Data under study START
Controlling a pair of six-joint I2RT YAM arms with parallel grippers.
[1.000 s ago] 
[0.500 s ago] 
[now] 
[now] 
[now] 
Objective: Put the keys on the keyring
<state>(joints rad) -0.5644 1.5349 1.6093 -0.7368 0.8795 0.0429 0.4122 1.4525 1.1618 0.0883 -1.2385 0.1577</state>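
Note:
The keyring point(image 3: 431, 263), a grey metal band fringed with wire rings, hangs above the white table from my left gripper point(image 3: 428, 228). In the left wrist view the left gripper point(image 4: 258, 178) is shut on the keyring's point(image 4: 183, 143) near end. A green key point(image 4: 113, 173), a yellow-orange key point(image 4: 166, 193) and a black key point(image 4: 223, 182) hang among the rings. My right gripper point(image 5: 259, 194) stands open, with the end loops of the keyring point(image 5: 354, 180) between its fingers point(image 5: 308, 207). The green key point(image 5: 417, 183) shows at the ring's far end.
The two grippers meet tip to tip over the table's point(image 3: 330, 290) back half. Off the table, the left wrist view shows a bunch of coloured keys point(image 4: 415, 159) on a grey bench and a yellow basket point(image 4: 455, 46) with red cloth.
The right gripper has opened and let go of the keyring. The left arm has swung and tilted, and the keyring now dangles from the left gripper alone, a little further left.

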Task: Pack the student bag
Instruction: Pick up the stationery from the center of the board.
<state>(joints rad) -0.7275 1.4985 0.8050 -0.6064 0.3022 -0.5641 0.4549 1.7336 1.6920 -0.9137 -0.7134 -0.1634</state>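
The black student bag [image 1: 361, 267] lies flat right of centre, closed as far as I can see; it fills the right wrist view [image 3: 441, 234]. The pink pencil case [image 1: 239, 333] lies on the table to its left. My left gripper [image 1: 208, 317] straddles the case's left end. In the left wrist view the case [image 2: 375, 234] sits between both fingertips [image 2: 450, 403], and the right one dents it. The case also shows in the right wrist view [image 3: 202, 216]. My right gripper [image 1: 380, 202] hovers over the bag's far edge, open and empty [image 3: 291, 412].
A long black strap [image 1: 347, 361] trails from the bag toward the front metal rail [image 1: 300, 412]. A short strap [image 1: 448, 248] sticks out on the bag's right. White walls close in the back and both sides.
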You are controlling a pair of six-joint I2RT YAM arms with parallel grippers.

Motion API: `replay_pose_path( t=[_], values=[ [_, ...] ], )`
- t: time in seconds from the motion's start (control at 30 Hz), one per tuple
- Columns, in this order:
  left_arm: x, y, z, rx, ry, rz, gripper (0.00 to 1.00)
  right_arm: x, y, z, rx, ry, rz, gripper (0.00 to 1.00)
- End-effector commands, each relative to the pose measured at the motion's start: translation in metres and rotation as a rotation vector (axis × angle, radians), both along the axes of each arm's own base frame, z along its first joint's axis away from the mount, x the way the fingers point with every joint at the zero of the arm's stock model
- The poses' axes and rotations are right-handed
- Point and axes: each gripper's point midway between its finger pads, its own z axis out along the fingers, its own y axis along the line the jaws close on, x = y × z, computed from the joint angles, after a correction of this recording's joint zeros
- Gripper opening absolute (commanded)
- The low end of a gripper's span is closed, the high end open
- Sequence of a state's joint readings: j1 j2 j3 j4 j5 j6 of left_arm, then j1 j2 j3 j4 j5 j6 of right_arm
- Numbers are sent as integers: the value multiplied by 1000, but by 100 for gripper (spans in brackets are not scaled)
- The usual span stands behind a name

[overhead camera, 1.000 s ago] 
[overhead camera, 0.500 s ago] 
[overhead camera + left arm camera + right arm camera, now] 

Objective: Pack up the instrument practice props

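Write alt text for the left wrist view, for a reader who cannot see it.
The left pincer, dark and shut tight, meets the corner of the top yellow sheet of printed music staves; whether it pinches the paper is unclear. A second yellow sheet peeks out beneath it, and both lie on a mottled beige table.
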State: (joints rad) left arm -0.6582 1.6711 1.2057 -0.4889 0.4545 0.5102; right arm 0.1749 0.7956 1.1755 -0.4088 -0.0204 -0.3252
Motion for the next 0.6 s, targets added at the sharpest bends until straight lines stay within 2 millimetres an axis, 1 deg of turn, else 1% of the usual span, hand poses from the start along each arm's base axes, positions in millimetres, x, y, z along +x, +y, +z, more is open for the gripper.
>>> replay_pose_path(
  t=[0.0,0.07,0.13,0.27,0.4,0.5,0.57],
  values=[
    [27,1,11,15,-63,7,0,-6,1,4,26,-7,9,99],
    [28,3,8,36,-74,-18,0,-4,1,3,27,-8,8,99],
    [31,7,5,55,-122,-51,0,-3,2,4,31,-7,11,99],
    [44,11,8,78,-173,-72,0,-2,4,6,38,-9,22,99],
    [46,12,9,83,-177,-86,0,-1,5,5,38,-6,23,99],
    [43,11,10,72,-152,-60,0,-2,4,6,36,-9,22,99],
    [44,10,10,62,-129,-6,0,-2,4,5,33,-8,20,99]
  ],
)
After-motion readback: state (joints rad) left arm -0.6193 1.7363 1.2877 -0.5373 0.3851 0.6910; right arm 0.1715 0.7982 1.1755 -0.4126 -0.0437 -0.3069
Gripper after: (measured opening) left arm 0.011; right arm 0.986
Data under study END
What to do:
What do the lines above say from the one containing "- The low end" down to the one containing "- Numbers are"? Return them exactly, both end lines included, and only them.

The completed task:
- The low end of a gripper's span is closed, the high end open
- Sequence of a state's joint readings: j1 j2 j3 j4 j5 j6 of left_arm, then j1 j2 j3 j4 j5 j6 of right_arm
- Numbers are sent as integers: the value multiplied by 1000, but by 100 for gripper (spans in brackets are not scaled)

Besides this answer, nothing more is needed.